In other words, developers are often not setup for success; hence why I’m making the case that their respective Architects / Team Leads should be responsible for thinking through alternative data models and architectures that can then empower them to write code that is both elegant and efficient. And as demonstrated above, a traditional OLTP parent-child hierarchy data model is not the way to get there.
The Solution: A Better Data Model
A major component of the overall solution for the performance bottleneck described above is the introduction of a hierarchy data model that I’m calling the “node lineage” data model.
The purpose of the model is essentially to:
Significantly reduce the number of records iterated over from the Contract Lines table by providing a straightforward filter against relevant records regardless of where in each hierarchy the corresponding node values are (i.e. the foreign key values of Market / Territory / Language / IP)
Reduce the computational overhead (and code complexity) of loading tables into memory and recursively traversing them “manually”.
Worth noting is that in the problem statement above, we actually already described what the target model should look like:
“…what’s relatively obvious is where there are conflicts at different nodes along the same paths of the respective hierarchies…”
In other words, we want a model that maps any given node (i.e. Season 4 in the IP hierarchy table) to all of the corresponding upstream and downstream nodes along the same path.
Here’s a modified version of the hierarchy we looked at earlier, highlighting the nodes that should be mapped against Season 4 of Stranger Things (i.e. the requested IP from a buyer at Air Canada).
And here is what the corresponding hierarchy lineage data model would look like, with a few additional attributes (in grey) that could come in handy.
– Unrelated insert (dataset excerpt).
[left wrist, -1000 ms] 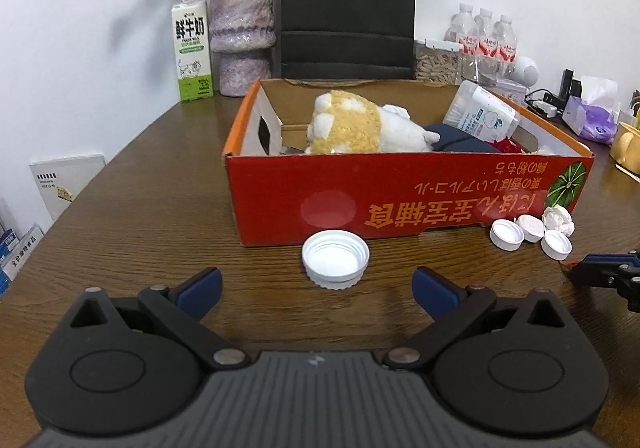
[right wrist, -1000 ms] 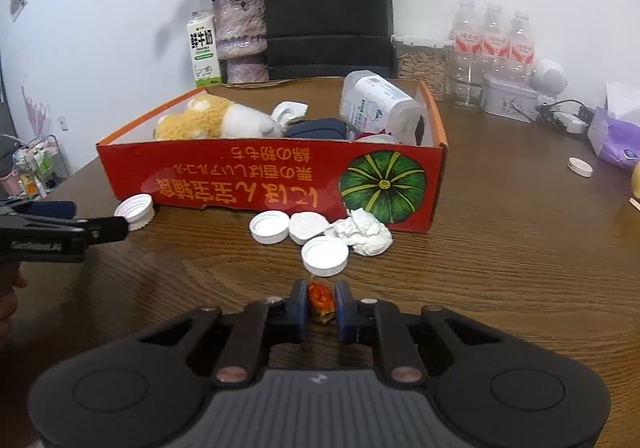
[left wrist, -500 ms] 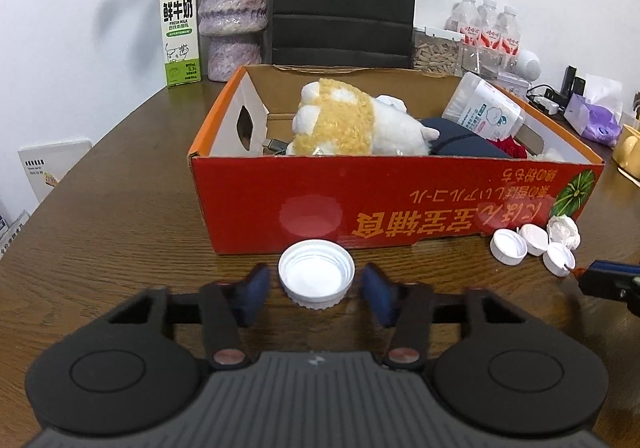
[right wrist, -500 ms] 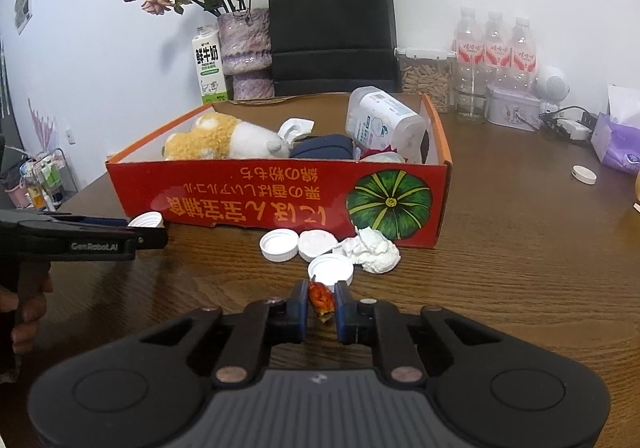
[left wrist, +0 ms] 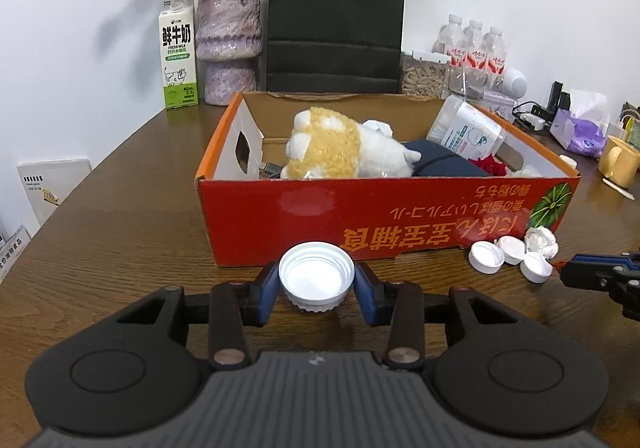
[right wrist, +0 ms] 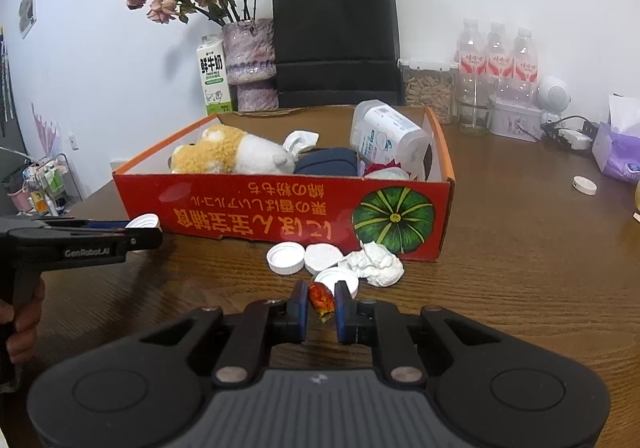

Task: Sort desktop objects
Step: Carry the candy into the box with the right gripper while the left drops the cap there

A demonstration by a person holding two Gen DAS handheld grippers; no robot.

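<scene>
Change since earlier frame: left gripper point(left wrist: 316, 290) has advanced and narrowed its jaws from wide apart to flanking the large white cap point(left wrist: 316, 276); right gripper point(right wrist: 321, 306) has drawn closer to the small caps.
Left jaws: closed in on the cap, pads touching or nearly touching its rim at 3 and 9 o'clock; the cap looks slightly tilted, and I cannot tell whether it has left the table point(left wrist: 120, 240).
Right jaws: clamped on a small orange-red wrapper point(right wrist: 321, 298).
Box: red cardboard box point(left wrist: 360, 215) at 12 o'clock of both grippers, already holding a plush toy point(left wrist: 340, 149), a white bottle point(left wrist: 466, 133) and dark cloth.
Still outside: three small caps point(right wrist: 312, 262) and a crumpled tissue point(right wrist: 378, 264) against the box front; one more cap point(right wrist: 585, 185) at 2 o'clock.
Progress: judged partway; both held items await placing.
</scene>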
What this table allows us to do is to drastically simplify the query logic when searching contract lines for any conflicts (as required when trying to negotiate exclusive deals) across the IP hierarchy, given that all upstream/downstream nodes (i.e. what I’m calling the node lineage) are mapped directly to each node.
In other words, the recursive search logic has been “denormalized” (I’m taking liberties here with this term, which I think captures the gist of what’s going on), which is a quite reasonable thing to do. No need executing this recursive logic thousands of times a day as studio sellers negotiate contracts all day long.
(This “denormalization” is conceptually similar to the “denormalized” level hierarchy data model for SQL-based OLAP use cases, where each level is persisted as its own column. But here, instead of appending columns per level, we’re instead appending records per level.)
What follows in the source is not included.